Amyotrophic lateral sclerosis (ALS) is a progressive neurological disease that affects the motor neurons responsible for controlling voluntary muscles.
Motor neurons, located in the brain, brain stem and spinal cord serve as control units and vital communication links between the nervous system and the voluntary muscles of the body. The pulses of brain or upper motor neurons are transmitted to the lower motor neurons in the spinal cord and then to each particular muscle.
In ALS, both the upper and lower motor neurons degenerate or die and stop sending messages to the muscles, which weaken, atrophy and contract forming fasciculations. Finally, the brain loses capacity to initiate and control voluntary movement.
ALS produces a wide range of disabilities due to muscle weakness, affecting all muscles under voluntary control. No cognitive impairment occurs since only affects motor neurons.
ALS is one of the most common neuromuscular diseases worldwide, it affect approximately 1 in 20,000 people. The age of onset varies between 40 and 60 years old.
In 90-95 % of cases of ALS, the disease occurs apparently with no clearly associated risk factor, and these patients have no prior family history of the disease.
5-10% of ALS cases are inherited.

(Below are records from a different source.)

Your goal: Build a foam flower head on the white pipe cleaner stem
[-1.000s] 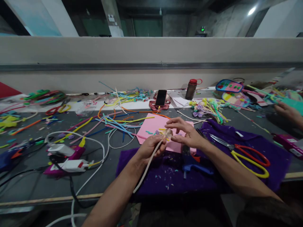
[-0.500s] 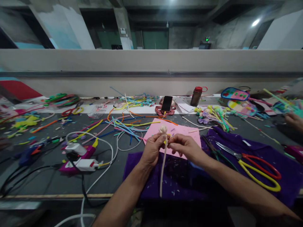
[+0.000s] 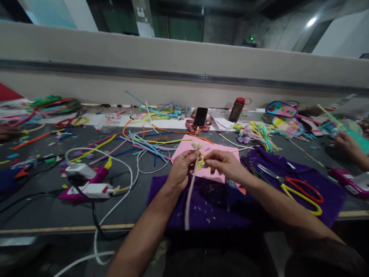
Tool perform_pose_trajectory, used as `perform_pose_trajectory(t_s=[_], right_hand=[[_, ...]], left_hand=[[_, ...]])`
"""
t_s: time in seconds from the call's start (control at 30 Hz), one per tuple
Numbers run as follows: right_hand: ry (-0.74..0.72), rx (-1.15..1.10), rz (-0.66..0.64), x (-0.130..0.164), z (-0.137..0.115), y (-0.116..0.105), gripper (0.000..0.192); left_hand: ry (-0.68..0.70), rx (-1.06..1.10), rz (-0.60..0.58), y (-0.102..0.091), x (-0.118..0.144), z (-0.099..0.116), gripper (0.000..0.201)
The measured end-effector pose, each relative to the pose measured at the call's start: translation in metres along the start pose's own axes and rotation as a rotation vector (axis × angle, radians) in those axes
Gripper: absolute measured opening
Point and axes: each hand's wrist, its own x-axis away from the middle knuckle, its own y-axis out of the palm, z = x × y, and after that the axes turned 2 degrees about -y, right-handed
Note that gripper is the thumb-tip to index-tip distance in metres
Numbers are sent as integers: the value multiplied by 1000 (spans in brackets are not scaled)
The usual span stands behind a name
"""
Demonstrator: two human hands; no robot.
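Note:
My left hand (image 3: 182, 169) grips a cream pipe-cleaner stem (image 3: 188, 198) held upright, with a small rolled bud (image 3: 197, 145) at its top. My right hand (image 3: 223, 164) pinches a small yellow piece (image 3: 201, 163) right beside the stem, just under the bud. Both hands hover over a pink foam sheet (image 3: 213, 152) and a purple cloth (image 3: 207, 207) on the dark table (image 3: 43, 215).
Red and yellow scissors (image 3: 300, 190) lie on the cloth to the right. Loose coloured pipe cleaners (image 3: 144, 146), glue guns and white cables (image 3: 86, 181) spread at left. A phone (image 3: 200, 116), a bottle (image 3: 236, 109) and finished flowers (image 3: 256, 134) stand behind. Another person's hand (image 3: 347, 144) works at far right.
The stem swung from slanted to upright in my left hand, raising the bud. My right hand drew in from over the bud to pinch beside the stem.

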Motion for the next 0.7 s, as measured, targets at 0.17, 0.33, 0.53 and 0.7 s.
perform_pose_trajectory(t_s=[0.17,0.33,0.53,0.7], right_hand=[[-68,158,247,-8,10,-53,15],[-21,263,212,-18,35,-78,12],[-19,319,118,-33,52,-84,13],[-88,483,33,-44,50,-77,16]], left_hand=[[2,34,-36,-3,-4,4,22],[-73,-21,-27,-2,-6,3,22],[-115,-67,-26,-4,-10,3,21],[-122,-66,-30,-5,-11,5,23]])
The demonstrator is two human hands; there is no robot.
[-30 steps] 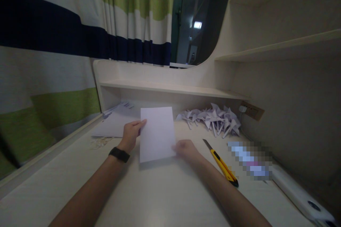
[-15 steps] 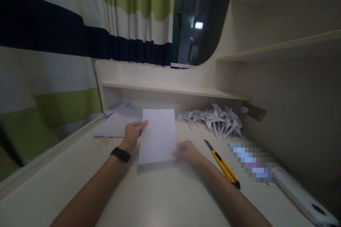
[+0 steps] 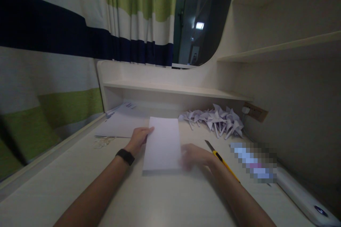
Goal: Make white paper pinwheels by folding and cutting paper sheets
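Head view: your left hand (image 3: 139,139) grasps white paper (image 3: 163,145) short of the table's (image 3: 162,198) back edge. Your right hand (image 3: 196,156) blurs; fingers unreadable.

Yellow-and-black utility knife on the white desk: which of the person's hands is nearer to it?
Right. The right hand, blurred, is just left of the yellow-and-black utility knife; the left hand is farther left, at the white rectangular paper's left edge.
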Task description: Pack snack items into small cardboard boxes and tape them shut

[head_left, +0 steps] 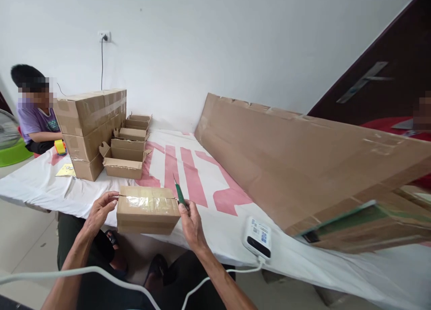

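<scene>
A small closed cardboard box is at the near edge of the cloth-covered table, with shiny clear tape along its top seam. My left hand grips its left end, fingertips at the upper corner. At the opposite end, my right hand rests against the box and holds a slim green-handled tool. The tool's thin pointed metal tip sticks up and away from the box; its exact kind cannot be told. Behind the box stand several open cardboard boxes with raised flaps.
Stacked taped boxes stand at left, near a seated person and a yellow tape roll. A large cardboard sheet leans at right. A white device trails a cable across my lap.
</scene>
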Tool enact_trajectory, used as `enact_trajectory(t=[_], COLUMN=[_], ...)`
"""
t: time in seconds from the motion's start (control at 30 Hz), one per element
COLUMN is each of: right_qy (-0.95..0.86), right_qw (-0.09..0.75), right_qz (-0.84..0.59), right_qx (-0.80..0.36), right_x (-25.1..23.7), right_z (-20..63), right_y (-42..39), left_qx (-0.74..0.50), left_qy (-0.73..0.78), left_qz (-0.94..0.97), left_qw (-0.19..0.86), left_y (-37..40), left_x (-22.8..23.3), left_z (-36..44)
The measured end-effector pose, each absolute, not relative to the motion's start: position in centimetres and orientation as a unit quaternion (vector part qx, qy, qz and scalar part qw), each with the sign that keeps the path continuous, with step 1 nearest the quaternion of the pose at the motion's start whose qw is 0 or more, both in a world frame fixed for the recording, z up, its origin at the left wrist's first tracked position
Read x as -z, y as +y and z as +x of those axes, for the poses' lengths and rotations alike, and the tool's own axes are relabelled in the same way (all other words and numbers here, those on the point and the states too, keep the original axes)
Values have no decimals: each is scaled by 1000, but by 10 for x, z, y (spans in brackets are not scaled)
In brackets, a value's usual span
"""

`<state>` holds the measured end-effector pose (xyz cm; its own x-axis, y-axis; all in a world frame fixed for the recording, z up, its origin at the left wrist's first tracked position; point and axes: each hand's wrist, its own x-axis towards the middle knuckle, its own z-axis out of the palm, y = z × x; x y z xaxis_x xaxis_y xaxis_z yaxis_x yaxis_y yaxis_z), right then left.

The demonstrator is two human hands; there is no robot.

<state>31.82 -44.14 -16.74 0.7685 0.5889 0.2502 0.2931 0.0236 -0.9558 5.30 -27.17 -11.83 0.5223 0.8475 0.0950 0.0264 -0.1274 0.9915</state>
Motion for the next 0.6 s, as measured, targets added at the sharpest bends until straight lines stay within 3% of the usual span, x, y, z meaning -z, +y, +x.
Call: enact_trajectory(t=[0.6], right_qy=[-330], right_qw=[637], right_qz=[-690], right_qx=[-97], right_x=[179], right_z=[315], right_y=[-445], left_qx=[-330], left_qy=[308], left_qz=[672], left_qw=[588], left_y=[-272], left_x=[107], left_z=[54])
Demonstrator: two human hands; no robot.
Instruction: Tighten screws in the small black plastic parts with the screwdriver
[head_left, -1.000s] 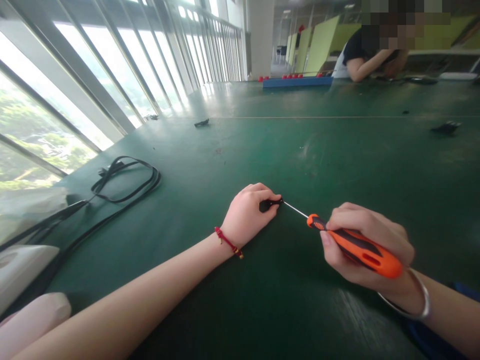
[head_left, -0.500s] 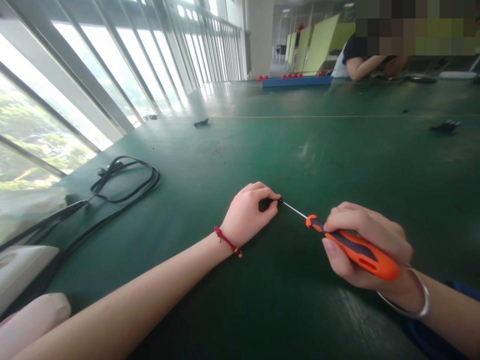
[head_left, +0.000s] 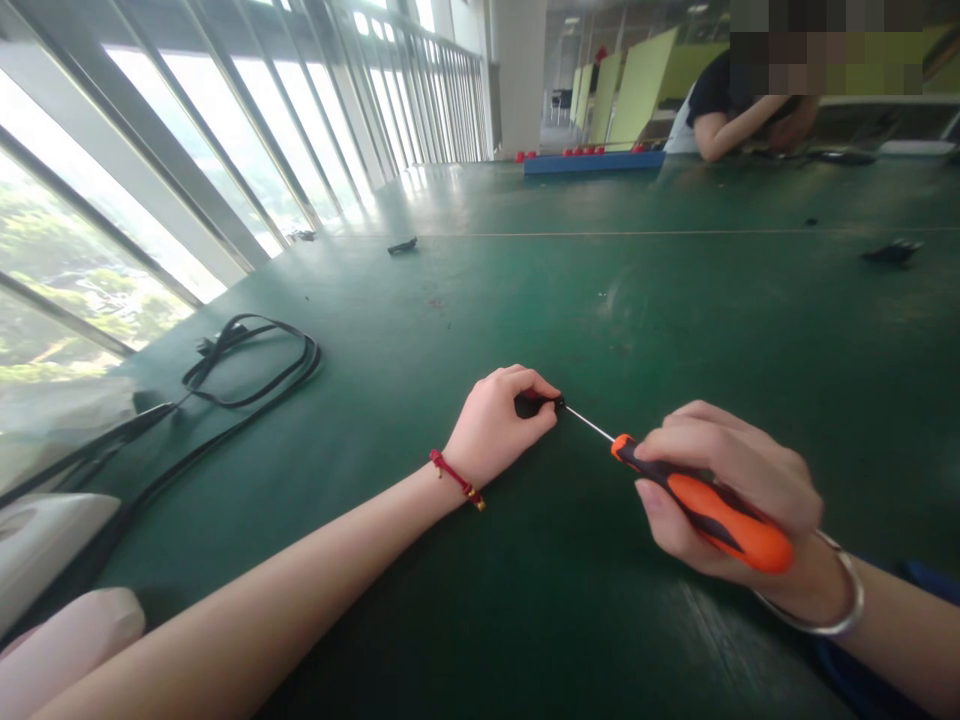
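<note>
— What do the right fingers [head_left: 679, 445] hold?
— The screwdriver [head_left: 701, 502], its shaft [head_left: 589, 423] reaching past them to the black piece [head_left: 528, 408].
— And the left fingers [head_left: 537, 382]?
— They pinch that piece, probably to stop it turning.
— What differs from the earlier frame?
— The screwdriver has rolled in its grip; the left pinch matches.

I had a glossy green tabletop [head_left: 510, 300] before me.
A looped, flat black cable [head_left: 213, 352] lay at my left, a small black piece [head_left: 403, 246] farther back.
</note>
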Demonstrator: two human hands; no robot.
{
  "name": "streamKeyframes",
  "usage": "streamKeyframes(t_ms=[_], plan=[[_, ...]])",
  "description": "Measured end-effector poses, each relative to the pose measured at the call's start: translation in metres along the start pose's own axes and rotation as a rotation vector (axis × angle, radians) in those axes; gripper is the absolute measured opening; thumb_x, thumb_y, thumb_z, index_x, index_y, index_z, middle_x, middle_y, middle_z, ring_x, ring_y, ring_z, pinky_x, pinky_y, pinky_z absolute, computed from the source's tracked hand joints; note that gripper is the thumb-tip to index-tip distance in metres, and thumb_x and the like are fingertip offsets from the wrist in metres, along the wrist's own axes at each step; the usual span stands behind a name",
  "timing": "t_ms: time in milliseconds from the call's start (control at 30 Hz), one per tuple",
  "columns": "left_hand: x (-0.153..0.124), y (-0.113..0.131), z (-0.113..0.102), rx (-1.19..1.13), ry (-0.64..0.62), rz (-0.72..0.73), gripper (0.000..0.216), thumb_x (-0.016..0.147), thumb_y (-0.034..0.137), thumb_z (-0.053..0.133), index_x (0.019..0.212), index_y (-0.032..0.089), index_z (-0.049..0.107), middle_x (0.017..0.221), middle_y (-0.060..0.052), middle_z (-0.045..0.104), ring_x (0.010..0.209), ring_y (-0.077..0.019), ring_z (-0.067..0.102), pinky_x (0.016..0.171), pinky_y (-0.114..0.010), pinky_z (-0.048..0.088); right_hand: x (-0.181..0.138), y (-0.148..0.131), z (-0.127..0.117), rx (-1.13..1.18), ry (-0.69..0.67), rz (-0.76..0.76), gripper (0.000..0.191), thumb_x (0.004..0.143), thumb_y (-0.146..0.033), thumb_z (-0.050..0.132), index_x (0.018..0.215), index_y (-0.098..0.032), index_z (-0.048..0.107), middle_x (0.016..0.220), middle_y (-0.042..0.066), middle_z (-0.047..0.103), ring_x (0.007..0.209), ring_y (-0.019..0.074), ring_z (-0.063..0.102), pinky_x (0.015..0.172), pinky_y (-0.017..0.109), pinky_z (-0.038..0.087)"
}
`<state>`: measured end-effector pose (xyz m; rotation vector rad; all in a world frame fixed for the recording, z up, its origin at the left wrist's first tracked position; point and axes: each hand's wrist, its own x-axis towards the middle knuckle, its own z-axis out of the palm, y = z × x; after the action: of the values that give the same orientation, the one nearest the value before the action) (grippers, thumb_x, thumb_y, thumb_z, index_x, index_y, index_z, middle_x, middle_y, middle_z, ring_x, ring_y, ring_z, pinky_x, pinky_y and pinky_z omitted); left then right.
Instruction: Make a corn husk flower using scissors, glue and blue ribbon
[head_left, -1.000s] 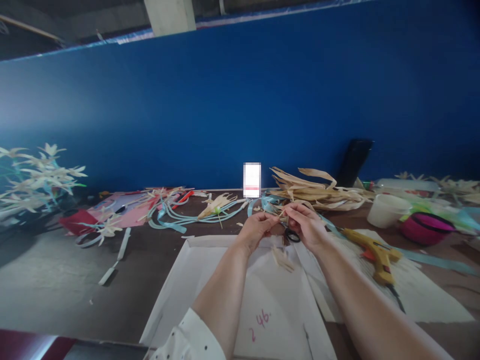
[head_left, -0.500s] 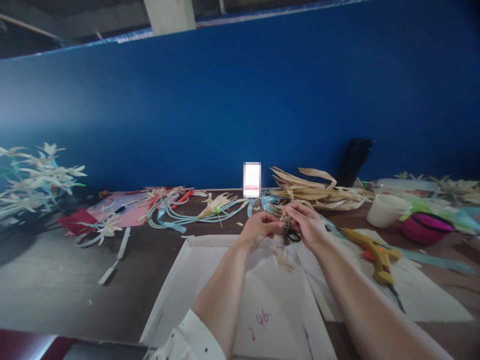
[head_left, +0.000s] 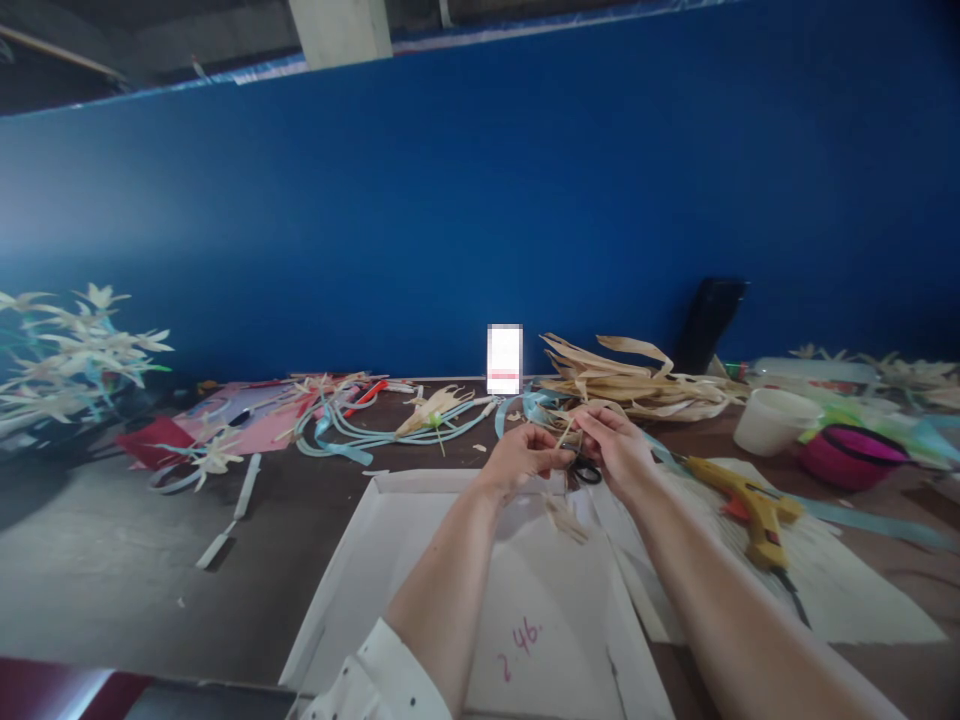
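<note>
Your left hand and right hand meet above the far edge of a white tray, both pinching a thin pale strip between their fingertips. Just below the fingers lies a black looped handle, partly hidden. Pale husk pieces lie inside the tray. Beyond your right hand, dried husks are heaped on the surface; to its right, a yellow glue gun rests on a pale sheet.
</note>
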<state>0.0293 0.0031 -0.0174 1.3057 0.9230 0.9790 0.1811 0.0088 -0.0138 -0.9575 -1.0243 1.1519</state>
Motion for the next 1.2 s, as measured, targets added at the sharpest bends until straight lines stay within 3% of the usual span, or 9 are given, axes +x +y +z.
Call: streamKeyframes(t_ms=[167,367,800,1200], plan=[[0.001,-0.0022,0.0,-0.024,-0.002,0.029,0.039,0.054,0.038,0.079,0.072,0.014,0.054,0.059,0.003,0.054,0.051,-0.0065,0.047,0.051,-0.021,0.037,0.0,0.0008,-0.0008,0.02,-0.01,0.008,0.028,0.06,-0.043,0.076,0.064,-0.019,0.062,0.046,-0.005,0.041,0.042,0.0066,0.032,0.037,0.02,0.02],[0.0025,-0.002,0.001,-0.129,-0.008,0.085,0.038,0.058,0.033,0.077,0.087,0.013,0.062,0.061,0.003,0.055,0.053,-0.0062,0.047,0.054,-0.021,0.038,0.0007,0.0019,-0.0006,0.047,-0.006,0.029,0.03,0.058,-0.043,0.077,0.066,-0.018,0.061,0.05,-0.004,0.043,0.045,0.0061,0.033,0.037,0.019,0.021],[-0.0008,-0.0012,0.0018,-0.19,-0.026,0.073,0.049,0.062,0.035,0.075,0.107,0.017,0.067,0.096,-0.008,0.065,0.077,-0.0147,0.057,0.071,-0.028,0.045,-0.0009,0.0,-0.0015,0.123,-0.084,0.096,0.024,0.061,-0.037,0.076,0.067,-0.018,0.062,0.053,-0.005,0.044,0.047,0.0051,0.034,0.04,0.017,0.021],[0.0006,-0.0006,0.0033,-0.104,0.117,0.102,0.047,0.064,0.05,0.07,0.092,0.013,0.072,0.064,-0.001,0.055,0.056,-0.0076,0.042,0.057,-0.023,0.035,-0.003,-0.0013,0.0004,-0.002,-0.109,0.068,0.029,0.063,-0.042,0.074,0.075,-0.018,0.064,0.068,0.0,0.061,0.047,0.0056,0.036,0.042,0.019,0.025]])
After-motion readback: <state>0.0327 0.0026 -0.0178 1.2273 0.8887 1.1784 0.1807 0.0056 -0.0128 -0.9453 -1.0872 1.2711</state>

The familial form of ALS usually has an autosomal dominant inheritance pattern.
The exact cause of ALS is unknown and it is not known why it affects some people and not others.
It has been reported that mutations in the gene that produces the SOD1 enzyme are associated with approximately 20% of familial ALS cases. This enzyme is a powerful antioxidant that protects the body from damage caused by free radicals. Although it is unclear how the SOD1 gene mutation leads to the motor neuron degeneration, it is theorized that a malfunction of this gene could result in an accumulation of free radicals that damage the neuronal cell.
In support of this theory, animal studies show that motor neuron degeneration and deficits in motor functioning are accompanied by the presence of a mutation in the SOD1 gene.
Other studies have focused on the role of glutamate in the degeneration of motor neurons. It has been observed that patients with ALS have higher levels of glutamate in serum and cerebrospinal fluid. Laboratory studies have demonstrated that neurons begin to die when exposed for long periods to excessive amounts of glutamate.
It has been suggested that autoimmune response that occurs when the immune system attacks normal cells can be a cause of motor neuron degeneration in ALS.
Recently, it has been reported that in patients with ALS, 39% of the familial cases and 7% of sporadic ones, hexanucleotide GGGGCC in intron 1 of the C9orf72 gene is expanded. Mutations in other genes as FUS and TARDBP (TDP43) have been associated with some forms of familial ALS, although mutations have also been observed in sporadic cases.
The test is particularly aimed at those who, for medical reasons, require a confirmatory genetic diagnostic of ALS.
It is also indicated for people who have no symptoms, adult with a family history of ALS and wish to know whether or not they carry the mutated allele. For ethical reasons it is not advisable to make the diagnostic of carriers in asymptomatic family members who are minors.
The genetic test analyses, on the one hand, the existence of mutations in all coding exons of the SOD1 gene using Sanger sequencing; and on the other, the size of the expansion through quantification of the number of repeated hexanucleotide of intron 1 C9orf72 gene using PCR and capillary electrophoresis.
Normally, this region of DNA is repeated less than 20 times, but in people with the disease, presents more than 30 repeats. If none of these studies provides a positive result, the study could be continued searching for mutations in the FUS and TARDBP (TDP43) genes.